▶ _RAW DATA_:
▼▼▼
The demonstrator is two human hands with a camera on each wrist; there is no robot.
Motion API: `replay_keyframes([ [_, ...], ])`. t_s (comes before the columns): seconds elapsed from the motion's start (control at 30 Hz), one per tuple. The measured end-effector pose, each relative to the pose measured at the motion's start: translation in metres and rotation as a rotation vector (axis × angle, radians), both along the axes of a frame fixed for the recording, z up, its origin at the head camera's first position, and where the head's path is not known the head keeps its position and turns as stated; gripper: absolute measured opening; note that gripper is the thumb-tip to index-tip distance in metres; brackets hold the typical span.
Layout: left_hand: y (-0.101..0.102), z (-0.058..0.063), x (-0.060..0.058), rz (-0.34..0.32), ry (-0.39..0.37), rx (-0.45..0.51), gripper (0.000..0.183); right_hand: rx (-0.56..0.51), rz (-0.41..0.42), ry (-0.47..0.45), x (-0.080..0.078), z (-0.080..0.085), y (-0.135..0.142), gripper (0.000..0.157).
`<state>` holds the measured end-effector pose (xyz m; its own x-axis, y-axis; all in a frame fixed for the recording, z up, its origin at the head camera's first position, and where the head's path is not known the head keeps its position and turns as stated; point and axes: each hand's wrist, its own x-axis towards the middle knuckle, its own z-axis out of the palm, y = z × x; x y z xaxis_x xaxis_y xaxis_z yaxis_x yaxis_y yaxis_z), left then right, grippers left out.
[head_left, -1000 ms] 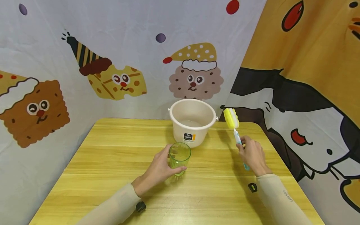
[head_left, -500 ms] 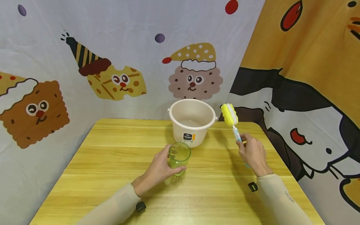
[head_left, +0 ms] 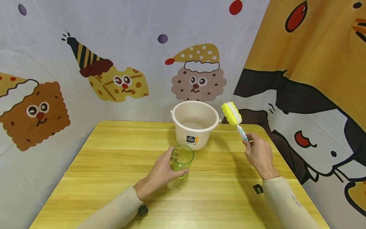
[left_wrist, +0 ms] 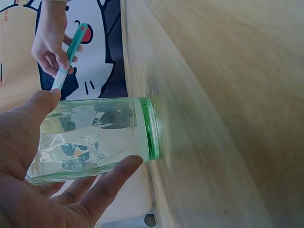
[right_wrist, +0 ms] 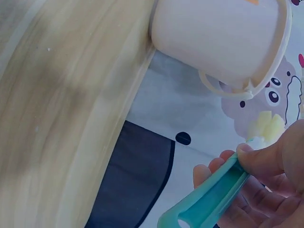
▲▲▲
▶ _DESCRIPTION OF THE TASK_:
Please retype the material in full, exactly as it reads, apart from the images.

▶ _RESULT OF THE TASK_:
The demonstrator is two human hands with a camera on each wrist; there is no robot.
Motion API: `replay_keyframes([ [_, ...], ])`. t_s (comes before the columns): seconds elapsed from the motion's start (control at 30 Hz), one per tuple. The measured end-effector pose, each relative to the pose measured at the motion's start: translation in metres and rotation as a rotation vector (axis × angle, radians), both along the axes of a frame fixed for the recording, z up, its origin at the head camera's first position, and where the head's path is not known the head keeps its position and turns as stated; gripper: absolute measured opening; note that gripper is the thumb-tip to index-tip distance in metres; brackets hold the typical span.
Layout: left_hand: y (-0.101..0.102), z (-0.058..0.063), x (-0.060..0.058), rz (-0.34..0.32), ry (-0.39..0.37), rx (-0.45..0.51), gripper (0.000..0.183); right_hand: rx (-0.56..0.51), rz (-0.41..0.42), ry (-0.47..0.45), x (-0.080..0.078), z (-0.080..0.085), y (-0.135..0.142), gripper (0.000..0.157).
`<state>` holds the measured end-effector pose (xyz m; its own x-axis, y-axis; all in a frame fixed for the recording, z up, its origin at the head camera's first position, and where the head's path is not known the head keeps its position and turns as stated; point and axes: each hand's wrist, its own x-axis towards the middle knuckle, its own z-axis out of the palm, y = z × x; x y z xaxis_x xaxis_y xaxis_z yaxis_x yaxis_y yaxis_z), left then right, grippers left out.
[head_left, -1000 ms] 
[head_left, -500 ms] 
[head_left, +0 ms] 
[left_wrist, +0 ms] 
[right_wrist, +0 ms] 

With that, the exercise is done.